* [Exercise details]: From the line with "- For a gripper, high" through the line with "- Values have", repeat the entries verbatim, both end lines included, and add nothing.

* [Dataset excerpts]:
════════
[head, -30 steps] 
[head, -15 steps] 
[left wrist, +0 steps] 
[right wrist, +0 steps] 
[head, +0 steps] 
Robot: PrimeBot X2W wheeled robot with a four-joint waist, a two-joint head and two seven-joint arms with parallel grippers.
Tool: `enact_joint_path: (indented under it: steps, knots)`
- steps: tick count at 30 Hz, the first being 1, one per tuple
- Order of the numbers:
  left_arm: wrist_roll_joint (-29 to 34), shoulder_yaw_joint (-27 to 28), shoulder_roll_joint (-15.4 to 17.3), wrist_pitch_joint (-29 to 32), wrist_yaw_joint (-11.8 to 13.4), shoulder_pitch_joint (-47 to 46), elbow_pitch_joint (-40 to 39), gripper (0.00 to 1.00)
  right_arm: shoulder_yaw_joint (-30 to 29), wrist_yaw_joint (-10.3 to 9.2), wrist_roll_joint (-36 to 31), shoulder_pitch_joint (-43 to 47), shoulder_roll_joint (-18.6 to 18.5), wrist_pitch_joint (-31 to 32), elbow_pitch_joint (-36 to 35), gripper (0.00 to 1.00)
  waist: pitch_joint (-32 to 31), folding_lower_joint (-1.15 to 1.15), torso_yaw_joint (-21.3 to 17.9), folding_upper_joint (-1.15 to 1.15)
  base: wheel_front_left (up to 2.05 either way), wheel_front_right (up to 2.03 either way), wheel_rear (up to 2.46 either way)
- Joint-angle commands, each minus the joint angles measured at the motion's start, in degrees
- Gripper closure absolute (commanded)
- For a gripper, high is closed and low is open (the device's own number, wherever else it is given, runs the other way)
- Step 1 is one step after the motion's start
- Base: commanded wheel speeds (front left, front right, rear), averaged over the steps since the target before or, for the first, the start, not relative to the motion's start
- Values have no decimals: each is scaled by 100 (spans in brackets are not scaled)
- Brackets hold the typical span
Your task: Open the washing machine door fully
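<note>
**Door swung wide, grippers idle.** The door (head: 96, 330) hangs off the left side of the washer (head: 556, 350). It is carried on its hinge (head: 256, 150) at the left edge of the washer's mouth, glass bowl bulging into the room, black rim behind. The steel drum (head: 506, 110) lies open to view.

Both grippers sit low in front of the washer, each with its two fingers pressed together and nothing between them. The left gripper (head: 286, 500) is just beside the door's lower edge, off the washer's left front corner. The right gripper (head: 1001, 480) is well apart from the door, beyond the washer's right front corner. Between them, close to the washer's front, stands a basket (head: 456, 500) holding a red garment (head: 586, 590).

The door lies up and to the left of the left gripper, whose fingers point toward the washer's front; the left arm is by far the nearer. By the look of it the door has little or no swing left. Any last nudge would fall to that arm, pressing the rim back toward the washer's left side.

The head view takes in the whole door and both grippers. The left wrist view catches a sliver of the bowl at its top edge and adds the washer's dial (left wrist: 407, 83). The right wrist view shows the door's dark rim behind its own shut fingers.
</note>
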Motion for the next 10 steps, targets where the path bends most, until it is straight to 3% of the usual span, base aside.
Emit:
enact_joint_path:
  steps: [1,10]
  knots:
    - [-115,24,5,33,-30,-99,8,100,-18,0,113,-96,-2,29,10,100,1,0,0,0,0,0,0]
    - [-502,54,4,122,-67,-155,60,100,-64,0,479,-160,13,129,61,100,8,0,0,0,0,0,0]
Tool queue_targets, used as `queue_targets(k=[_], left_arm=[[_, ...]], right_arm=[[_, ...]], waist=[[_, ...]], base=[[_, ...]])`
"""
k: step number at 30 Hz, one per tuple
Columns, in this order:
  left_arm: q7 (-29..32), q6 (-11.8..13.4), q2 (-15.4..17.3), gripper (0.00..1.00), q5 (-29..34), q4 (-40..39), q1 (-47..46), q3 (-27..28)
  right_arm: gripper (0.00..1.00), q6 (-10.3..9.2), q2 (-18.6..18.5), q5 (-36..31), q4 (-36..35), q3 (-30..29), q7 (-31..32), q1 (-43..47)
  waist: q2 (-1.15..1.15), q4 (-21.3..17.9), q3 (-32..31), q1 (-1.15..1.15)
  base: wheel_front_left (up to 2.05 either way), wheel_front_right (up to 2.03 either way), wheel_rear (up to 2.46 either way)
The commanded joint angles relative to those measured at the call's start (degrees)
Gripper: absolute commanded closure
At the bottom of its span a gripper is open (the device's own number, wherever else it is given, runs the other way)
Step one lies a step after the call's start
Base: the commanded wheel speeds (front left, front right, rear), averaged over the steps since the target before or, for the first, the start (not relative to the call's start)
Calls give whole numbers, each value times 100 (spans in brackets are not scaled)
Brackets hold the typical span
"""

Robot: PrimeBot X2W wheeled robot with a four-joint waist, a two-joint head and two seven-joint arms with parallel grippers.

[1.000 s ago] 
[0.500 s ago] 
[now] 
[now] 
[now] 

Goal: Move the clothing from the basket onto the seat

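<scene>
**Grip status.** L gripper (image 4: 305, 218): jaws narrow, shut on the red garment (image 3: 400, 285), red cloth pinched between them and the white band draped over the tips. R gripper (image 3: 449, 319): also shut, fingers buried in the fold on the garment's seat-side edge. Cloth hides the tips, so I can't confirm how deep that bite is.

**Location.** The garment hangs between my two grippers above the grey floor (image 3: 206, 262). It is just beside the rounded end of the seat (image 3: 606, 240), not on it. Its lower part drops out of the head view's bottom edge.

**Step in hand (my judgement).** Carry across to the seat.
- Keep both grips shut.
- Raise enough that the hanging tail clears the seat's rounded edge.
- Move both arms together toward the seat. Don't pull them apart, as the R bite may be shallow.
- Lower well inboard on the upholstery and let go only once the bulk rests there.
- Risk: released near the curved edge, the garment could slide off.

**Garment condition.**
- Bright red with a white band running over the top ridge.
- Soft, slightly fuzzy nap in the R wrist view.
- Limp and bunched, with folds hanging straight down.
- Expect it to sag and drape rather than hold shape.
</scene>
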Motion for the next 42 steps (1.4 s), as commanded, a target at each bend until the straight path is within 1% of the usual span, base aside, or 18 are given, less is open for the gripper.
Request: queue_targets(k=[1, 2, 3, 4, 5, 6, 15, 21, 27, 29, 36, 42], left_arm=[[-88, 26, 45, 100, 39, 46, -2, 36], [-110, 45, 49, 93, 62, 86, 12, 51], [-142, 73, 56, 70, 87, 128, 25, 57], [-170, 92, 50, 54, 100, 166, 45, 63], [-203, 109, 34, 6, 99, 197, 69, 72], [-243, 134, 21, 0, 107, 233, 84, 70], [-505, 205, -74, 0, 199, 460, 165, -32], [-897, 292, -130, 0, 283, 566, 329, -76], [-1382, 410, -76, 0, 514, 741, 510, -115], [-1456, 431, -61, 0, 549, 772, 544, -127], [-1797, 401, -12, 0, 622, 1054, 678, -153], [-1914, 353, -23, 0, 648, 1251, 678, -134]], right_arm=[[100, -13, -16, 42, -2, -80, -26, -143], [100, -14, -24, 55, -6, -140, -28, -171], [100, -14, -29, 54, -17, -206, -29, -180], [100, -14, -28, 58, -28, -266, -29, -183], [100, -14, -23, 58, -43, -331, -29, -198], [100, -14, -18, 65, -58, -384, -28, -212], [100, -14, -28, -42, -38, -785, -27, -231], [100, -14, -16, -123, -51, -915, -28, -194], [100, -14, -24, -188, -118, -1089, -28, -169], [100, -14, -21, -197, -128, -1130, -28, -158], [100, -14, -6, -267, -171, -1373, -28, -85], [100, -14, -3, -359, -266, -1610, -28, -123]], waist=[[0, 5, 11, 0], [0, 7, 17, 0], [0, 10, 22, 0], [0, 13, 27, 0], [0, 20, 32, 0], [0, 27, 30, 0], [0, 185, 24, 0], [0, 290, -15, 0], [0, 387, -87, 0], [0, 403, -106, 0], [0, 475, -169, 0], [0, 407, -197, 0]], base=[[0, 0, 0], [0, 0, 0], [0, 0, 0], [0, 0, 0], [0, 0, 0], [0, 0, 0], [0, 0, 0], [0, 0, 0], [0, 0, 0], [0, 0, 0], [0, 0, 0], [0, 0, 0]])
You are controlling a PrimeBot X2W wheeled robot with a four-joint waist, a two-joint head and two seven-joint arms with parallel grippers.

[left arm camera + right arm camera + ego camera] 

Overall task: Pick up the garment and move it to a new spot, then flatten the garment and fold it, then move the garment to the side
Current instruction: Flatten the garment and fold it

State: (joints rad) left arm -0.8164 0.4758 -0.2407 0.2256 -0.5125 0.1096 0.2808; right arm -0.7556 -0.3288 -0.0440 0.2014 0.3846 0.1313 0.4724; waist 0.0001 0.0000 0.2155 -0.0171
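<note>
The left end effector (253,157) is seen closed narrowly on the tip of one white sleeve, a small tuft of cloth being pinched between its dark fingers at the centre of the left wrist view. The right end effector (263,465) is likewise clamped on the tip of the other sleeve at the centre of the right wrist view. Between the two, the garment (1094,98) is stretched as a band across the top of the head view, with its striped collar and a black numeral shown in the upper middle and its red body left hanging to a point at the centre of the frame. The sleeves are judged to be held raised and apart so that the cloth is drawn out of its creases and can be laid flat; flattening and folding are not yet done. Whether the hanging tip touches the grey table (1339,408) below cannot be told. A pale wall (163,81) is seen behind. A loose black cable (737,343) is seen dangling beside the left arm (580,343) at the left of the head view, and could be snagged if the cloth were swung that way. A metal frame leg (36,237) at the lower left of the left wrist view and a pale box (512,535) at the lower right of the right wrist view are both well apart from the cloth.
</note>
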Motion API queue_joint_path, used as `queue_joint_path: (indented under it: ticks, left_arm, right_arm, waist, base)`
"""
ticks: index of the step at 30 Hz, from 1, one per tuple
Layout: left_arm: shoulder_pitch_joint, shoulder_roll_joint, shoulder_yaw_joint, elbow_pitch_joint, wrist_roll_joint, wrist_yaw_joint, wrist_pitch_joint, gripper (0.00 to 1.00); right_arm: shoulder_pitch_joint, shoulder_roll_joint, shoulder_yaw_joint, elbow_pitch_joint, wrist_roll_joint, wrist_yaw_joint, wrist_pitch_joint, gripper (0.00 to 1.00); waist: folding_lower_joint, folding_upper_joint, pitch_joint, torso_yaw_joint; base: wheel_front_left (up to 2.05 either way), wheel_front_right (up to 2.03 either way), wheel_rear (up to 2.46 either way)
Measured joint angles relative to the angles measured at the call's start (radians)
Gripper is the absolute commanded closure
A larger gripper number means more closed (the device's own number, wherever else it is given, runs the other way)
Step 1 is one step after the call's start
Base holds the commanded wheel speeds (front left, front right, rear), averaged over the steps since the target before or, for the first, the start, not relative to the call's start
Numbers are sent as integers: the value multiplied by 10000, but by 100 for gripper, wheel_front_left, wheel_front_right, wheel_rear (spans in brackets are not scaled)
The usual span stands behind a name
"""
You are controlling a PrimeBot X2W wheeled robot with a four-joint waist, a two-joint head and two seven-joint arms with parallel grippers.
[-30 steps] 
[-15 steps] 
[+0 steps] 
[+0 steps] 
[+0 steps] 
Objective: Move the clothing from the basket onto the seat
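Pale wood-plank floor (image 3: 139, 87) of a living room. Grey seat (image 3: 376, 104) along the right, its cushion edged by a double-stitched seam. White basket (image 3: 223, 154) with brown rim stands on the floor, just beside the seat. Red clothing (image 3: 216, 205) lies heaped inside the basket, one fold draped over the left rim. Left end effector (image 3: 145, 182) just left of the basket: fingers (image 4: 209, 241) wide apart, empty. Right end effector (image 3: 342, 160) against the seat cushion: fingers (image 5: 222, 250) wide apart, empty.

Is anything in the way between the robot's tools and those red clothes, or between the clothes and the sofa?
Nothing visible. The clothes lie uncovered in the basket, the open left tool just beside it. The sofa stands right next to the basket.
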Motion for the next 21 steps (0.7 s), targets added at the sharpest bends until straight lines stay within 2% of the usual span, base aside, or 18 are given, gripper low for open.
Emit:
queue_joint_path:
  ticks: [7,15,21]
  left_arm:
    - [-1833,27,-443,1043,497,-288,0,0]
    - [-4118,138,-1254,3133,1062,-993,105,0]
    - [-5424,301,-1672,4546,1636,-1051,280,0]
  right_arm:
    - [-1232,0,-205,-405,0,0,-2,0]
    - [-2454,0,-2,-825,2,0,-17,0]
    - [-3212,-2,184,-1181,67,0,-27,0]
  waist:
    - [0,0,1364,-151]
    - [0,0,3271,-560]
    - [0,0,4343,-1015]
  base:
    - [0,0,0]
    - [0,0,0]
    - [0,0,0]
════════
* [Task result]:
- For a gripper, high is closed and low is open (the device's own number, wherever else it is given, runs the other way)
- Step 1 is one step after the motion's start
- Base: commanded wheel speeds (front left, front right, rear), averaged over the steps since the target before or, for the first, the start, not relative to the motion's start
- Values have no decimals: each is scaled by 100 (spans in brackets are not scaled)

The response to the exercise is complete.